IVP - Behind the Books - December 2008 Archives

December 30, 2008

Fact Check, Memoirs, Aisle Two

Yet another highly publicized memoir has been proven fallacious, further embarrassing Oprah Winfrey and the New York publishing community, and once again calling the whole enterprise into question. Angel at the Fence, a love story by Herman Rosenblat, tells the story of a boy in a Nazi concentration camp and a girl who threw apples over the fence to him. They met again twelve years later and eventually married—or so the memoir would have you believe. They are married, it’s true, but they never met in Germany. How you like them apples?

If publishing as an endeavor is like politics, it seems, then memoir as a category is developing the reputation of Chicago politics: anything—true or false—is saleable; the only sins are losing the deal or getting caught. Someone should write a memoir about writing a fake memoir; if they really want to mess with us, they could write a true memoir, then write a fake one about faking it.

This latest memoir controversy is especially onerous because it, along with a handful of other recent entries, exploits the emotions that attend to any story of the Holocaust. Apparently Rosenblat was, in fact, a concentration camp prisoner as a child, but he imagined the relationship that supposedly built up between him and his future wife. Their otherwise normal romance is propped up artificially by the gravitas of genocide. “There’s no need to embellish, no need to aggrandize,” said Deborah Lipstadt, the Dorot professor of modern Jewish and Holocaust studies at Emory University. “The facts are horrible.”

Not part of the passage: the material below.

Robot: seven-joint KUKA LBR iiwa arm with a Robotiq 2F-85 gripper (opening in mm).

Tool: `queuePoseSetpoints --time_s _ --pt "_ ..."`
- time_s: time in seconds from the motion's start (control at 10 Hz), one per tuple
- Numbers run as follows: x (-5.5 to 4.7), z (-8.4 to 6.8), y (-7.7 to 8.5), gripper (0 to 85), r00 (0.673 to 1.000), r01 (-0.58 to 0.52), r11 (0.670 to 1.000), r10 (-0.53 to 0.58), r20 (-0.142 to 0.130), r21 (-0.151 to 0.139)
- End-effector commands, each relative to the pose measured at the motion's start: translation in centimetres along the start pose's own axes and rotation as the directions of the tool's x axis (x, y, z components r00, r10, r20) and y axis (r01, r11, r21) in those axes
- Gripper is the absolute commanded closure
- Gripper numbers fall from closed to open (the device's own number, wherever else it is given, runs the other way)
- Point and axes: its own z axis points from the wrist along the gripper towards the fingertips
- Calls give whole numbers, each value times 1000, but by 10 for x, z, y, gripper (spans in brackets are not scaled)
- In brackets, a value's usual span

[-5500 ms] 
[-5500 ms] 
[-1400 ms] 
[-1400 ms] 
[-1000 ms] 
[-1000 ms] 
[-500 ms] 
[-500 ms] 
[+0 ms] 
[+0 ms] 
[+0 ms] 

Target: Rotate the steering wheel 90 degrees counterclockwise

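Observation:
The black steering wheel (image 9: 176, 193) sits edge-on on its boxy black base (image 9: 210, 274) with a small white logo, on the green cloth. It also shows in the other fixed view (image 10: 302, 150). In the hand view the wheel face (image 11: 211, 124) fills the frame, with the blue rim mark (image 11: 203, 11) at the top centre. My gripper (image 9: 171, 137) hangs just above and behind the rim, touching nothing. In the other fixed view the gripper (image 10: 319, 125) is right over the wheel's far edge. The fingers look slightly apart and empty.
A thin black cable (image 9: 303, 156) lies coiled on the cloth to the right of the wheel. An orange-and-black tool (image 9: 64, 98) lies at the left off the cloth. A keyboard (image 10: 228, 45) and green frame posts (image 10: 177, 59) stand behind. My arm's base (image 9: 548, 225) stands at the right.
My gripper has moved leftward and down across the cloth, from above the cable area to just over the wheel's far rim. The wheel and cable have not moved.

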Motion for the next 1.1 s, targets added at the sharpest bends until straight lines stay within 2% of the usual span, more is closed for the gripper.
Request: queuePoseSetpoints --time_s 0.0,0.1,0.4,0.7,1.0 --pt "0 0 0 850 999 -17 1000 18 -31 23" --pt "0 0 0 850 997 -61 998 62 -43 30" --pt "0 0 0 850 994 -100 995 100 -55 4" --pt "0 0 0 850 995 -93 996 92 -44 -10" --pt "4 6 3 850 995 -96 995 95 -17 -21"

According to the International Herald Tribune, “this latest literary hoax is likely to raise yet more questions as to why the publishing industry has such a poor track record of fact-checking.” Plenty of people were duped; what started as an entry in a newspaper’s “best love story” contest traveled slowly through the media world, including stops for the couple on Oprah’s television show and a spot in the Chicken Soup for the Soul series. Rosenblat’s agent is already laying the groundwork for her own defense, noting that by the time she came to represent Rosenblat the story had been “in so many magazines and books and on ‘Oprah.’ It did not seem like it would not be true.”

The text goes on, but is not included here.